> [Data provided]:
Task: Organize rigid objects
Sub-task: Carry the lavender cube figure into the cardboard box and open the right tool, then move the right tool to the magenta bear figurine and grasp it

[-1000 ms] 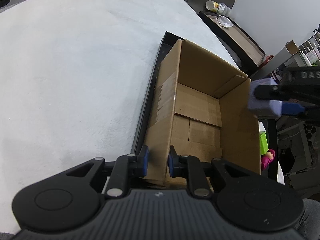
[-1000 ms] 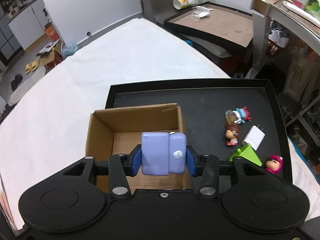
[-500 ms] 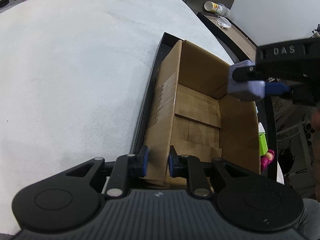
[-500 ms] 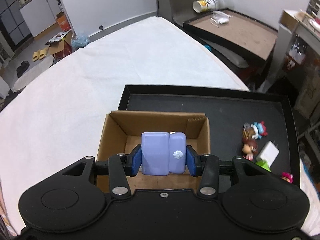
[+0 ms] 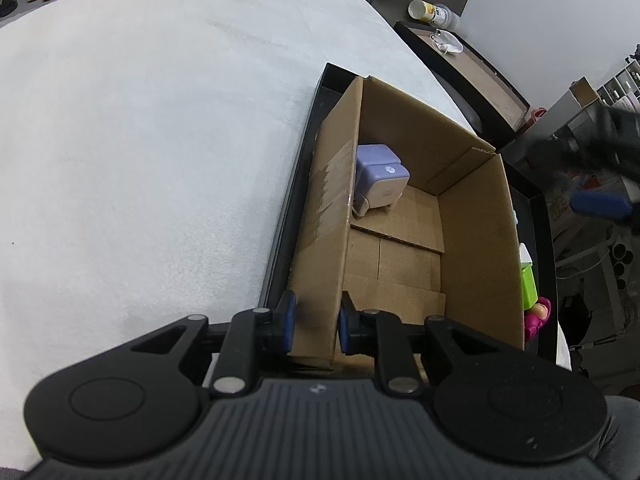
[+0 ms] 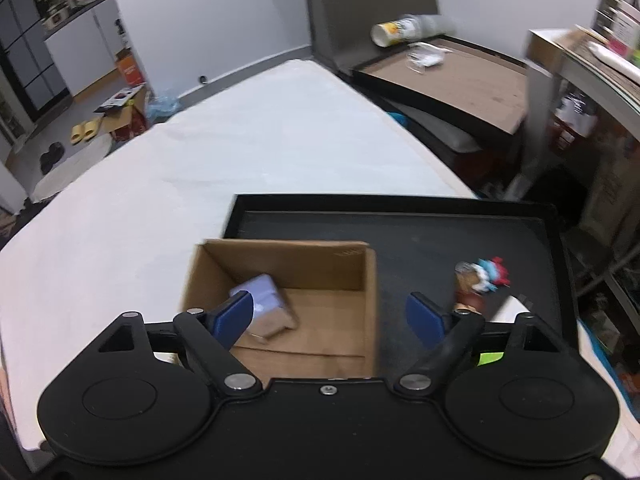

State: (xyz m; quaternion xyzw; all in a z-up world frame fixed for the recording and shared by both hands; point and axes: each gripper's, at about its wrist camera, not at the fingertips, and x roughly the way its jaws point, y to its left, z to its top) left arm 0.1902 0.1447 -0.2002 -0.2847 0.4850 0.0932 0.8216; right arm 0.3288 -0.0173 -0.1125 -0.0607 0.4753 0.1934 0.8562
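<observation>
Cardboard box (image 5: 404,216), 1 in number and open at the top, stood at the left end of 1 black tray (image 6: 440,236) on a white padded table (image 5: 140,140). Inside the box lay 1 lilac charger-like block (image 5: 382,178), tipped on its side against the far left corner of the floor; the rest of the brown floor showed bare.

2 grippers were in view. The left gripper (image 5: 314,322) had its blue pads pressed onto the near left wall of the box, 1 pad outside and 1 inside, pinching the cardboard. The right gripper (image 6: 330,318) was blurred and held above the box's near edge, its 2 blue pads spread wide apart with nothing between them.

On the tray to the right of the box sat a small cluster of toys: 1 figurine with a blue and red top (image 6: 482,276), 1 white block (image 6: 514,308) partly hidden behind the right gripper, 1 lime green piece (image 5: 528,284) and 1 pink figure (image 5: 538,318) beside the box's right wall. The far part of the tray was bare black surface inside a low raised rim. The box's left wall ran just beside the tray's left rim. Beyond that rim the white table stretched wide and uncluttered.
</observation>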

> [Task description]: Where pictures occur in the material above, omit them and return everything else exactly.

> [Output]:
Task: Organize rigid objects
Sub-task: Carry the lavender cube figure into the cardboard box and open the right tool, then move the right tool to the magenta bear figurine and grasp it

[-1000 ms] 
[-1000 ms] 
[-500 ms] 
[-500 ms] 
[+0 ms] 
[+0 ms] 

State: (xyz m; quaternion xyzw; all in a z-up world frame fixed for the recording and shared by both hands; point and axes: each gripper's, at about its wrist camera, not at the fingertips, and x roughly the way its jaws point, y to its left, z to its top) left arm 0.1902 0.1447 -0.2002 -0.2847 0.4850 0.0932 0.8216; right arm 0.3288 -0.0173 -0.1125 -0.0607 0.4753 0.1934 0.8562
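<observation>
Cardboard box (image 5: 404,216), 1 in number and open at the top, stood at the left end of 1 black tray (image 6: 440,236) on a white padded table (image 5: 140,140). Inside the box lay 1 lilac charger-like block (image 5: 382,178), tipped on its side against the far left corner of the floor; the rest of the brown floor showed bare.

2 grippers were in view. The left gripper (image 5: 314,322) had its blue pads pressed onto the near left wall of the box, 1 pad outside and 1 inside, pinching the cardboard. The right gripper (image 6: 330,318) was blurred and held above the box's near edge, its 2 blue pads spread wide apart with nothing between them.

On the tray to the right of the box sat a small cluster of toys: 1 figurine with a blue and red top (image 6: 482,276), 1 white block (image 6: 514,308) partly hidden behind the right gripper, 1 lime green piece (image 5: 528,284) and 1 pink figure (image 5: 538,318) beside the box's right wall. The far part of the tray was bare black surface inside a low raised rim. The box's left wall ran just beside the tray's left rim. Beyond that rim the white table stretched wide and uncluttered.
</observation>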

The exercise is now finished.